> **What is expected**
Would you please transcribe the listing exactly, with no images?

Segment Open

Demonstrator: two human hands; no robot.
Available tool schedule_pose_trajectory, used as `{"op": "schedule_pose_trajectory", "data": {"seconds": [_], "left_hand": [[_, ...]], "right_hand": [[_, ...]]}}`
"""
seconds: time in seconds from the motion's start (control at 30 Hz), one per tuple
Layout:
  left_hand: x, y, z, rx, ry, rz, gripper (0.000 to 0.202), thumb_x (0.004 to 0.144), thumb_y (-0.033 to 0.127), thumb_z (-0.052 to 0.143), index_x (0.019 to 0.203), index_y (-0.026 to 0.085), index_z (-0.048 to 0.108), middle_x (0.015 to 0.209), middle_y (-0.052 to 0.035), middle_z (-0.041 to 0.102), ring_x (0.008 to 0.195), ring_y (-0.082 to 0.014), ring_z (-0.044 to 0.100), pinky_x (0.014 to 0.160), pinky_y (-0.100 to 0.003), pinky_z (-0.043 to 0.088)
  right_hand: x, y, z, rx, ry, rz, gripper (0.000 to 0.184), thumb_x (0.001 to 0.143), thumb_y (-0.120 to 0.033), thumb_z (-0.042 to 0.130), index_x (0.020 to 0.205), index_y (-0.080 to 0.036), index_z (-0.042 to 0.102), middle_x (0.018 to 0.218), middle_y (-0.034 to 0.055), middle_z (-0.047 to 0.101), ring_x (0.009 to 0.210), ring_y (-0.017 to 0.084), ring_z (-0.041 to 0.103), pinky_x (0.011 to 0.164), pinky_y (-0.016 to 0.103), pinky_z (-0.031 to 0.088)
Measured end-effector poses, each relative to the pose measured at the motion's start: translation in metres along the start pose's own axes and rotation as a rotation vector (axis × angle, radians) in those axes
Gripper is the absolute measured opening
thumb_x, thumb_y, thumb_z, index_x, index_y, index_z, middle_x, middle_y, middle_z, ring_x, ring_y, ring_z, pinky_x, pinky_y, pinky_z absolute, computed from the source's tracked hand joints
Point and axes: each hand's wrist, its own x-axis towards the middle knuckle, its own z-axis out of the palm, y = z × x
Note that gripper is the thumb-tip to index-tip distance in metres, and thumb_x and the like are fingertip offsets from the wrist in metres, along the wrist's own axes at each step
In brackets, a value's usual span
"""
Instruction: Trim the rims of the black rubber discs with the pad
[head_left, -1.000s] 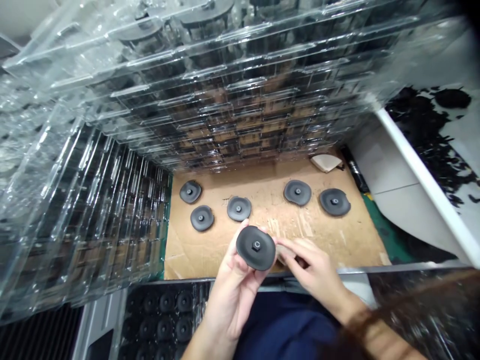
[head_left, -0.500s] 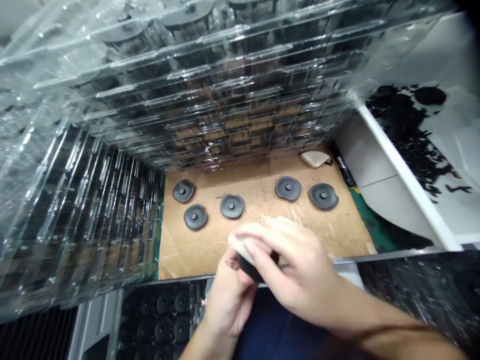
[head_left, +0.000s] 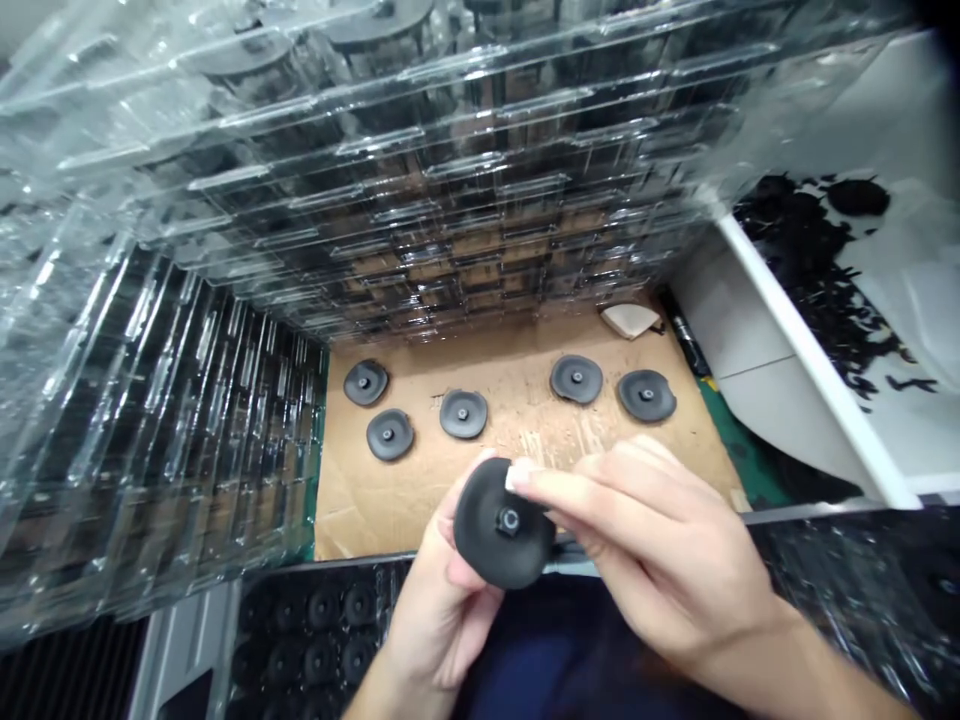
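Note:
A round black disc (head_left: 504,555) with a small raised hub at its centre is tilted to face me, just above the near edge of the cardboard. My left hand (head_left: 442,600) grips it from behind and below, fingers curled round its left and lower side. At the upper right rim, my right hand (head_left: 660,530) has its fingers pinched together, with a small white piece (head_left: 517,476) at the fingertips touching the disc. Whether that white piece is cloth or a finger cover is unclear. Several similar dark discs, among them one disc (head_left: 463,414), lie hub-up on the cardboard (head_left: 360,510).
Tall stacks of clear plastic trays (head_left: 465,180) stand at the back and left. A folded white piece (head_left: 630,319) and a black tube (head_left: 686,335) lie at the back right. A white divider (head_left: 810,340) borders black scraps (head_left: 817,250). Trays of black parts (head_left: 322,640) sit below.
The disc has turned from edge-on to face me with its hub showing. My right hand has shifted right, from covering the disc with a white piece to its upper right rim.

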Motion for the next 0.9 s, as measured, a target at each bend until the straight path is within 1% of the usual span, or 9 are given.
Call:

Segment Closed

> **Response to this exercise**
Demonstrator: two human hands; no robot.
Available tool schedule_pose_trajectory, used as `{"op": "schedule_pose_trajectory", "data": {"seconds": [_], "left_hand": [[_, ...]], "right_hand": [[_, ...]]}}`
"""
seconds: time in seconds from the motion's start (control at 30 Hz), one per tuple
Layout:
  left_hand: x, y, z, rx, ry, rz, gripper (0.000 to 0.202), thumb_x (0.004 to 0.144), thumb_y (-0.033 to 0.127), thumb_z (-0.052 to 0.143), index_x (0.019 to 0.203), index_y (-0.026 to 0.085), index_z (-0.048 to 0.108), middle_x (0.015 to 0.209), middle_y (-0.052 to 0.035), middle_z (-0.041 to 0.102), ring_x (0.008 to 0.195), ring_y (-0.082 to 0.014), ring_z (-0.044 to 0.100), pinky_x (0.014 to 0.160), pinky_y (-0.100 to 0.003), pinky_z (-0.043 to 0.088)
  right_hand: x, y, z, rx, ry, rz, gripper (0.000 to 0.184), thumb_x (0.001 to 0.143), thumb_y (-0.120 to 0.033), thumb_z (-0.042 to 0.130), index_x (0.020 to 0.205), index_y (-0.080 to 0.036), index_z (-0.042 to 0.102), middle_x (0.018 to 0.218), middle_y (-0.034 to 0.055), middle_z (-0.047 to 0.101), ring_x (0.009 to 0.210), ring_y (-0.017 to 0.084), ring_z (-0.041 to 0.103), pinky_x (0.011 to 0.164), pinky_y (-0.016 to 0.103), pinky_z (-0.031 to 0.088)
Measured end-effector poses, each relative to the pose measured at the motion's start: translation in metres along the start pose's own axes and rotation as a rotation vector (axis × angle, radians) in those axes
Gripper is the absolute measured opening
thumb_x, thumb_y, thumb_z, index_x, index_y, index_z, middle_x, middle_y, middle_z, ring_x, ring_y, ring_z, pinky_x, pinky_y, pinky_z absolute, computed from the source's tracked hand joints
Point and axes: each hand's wrist, its own x-axis towards the middle knuckle, its own z-axis out of the palm, y = z × x
Note that gripper is the thumb-tip to index-tip distance in metres, and thumb_x and the like are fingertip offsets from the wrist in metres, along the wrist's own axes at each step
In brackets, a value's usual span
"""
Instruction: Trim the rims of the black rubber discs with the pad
[head_left, -1.000s] 
[head_left, -0.500s] 
[head_left, +0.000s] 
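Note:
A round black disc (head_left: 504,555) with a small raised hub at its centre is tilted to face me, just above the near edge of the cardboard. My left hand (head_left: 442,600) grips it from behind and below, fingers curled round its left and lower side. At the upper right rim, my right hand (head_left: 660,530) has its fingers pinched together, with a small white piece (head_left: 517,476) at the fingertips touching the disc. Whether that white piece is cloth or a finger cover is unclear. Several similar dark discs, among them one disc (head_left: 463,414), lie hub-up on the cardboard (head_left: 360,510).
Tall stacks of clear plastic trays (head_left: 465,180) stand at the back and left. A folded white piece (head_left: 630,319) and a black tube (head_left: 686,335) lie at the back right. A white divider (head_left: 810,340) borders black scraps (head_left: 817,250). Trays of black parts (head_left: 322,640) sit below.
The disc has turned from edge-on to face me with its hub showing. My right hand has shifted right, from covering the disc with a white piece to its upper right rim.
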
Motion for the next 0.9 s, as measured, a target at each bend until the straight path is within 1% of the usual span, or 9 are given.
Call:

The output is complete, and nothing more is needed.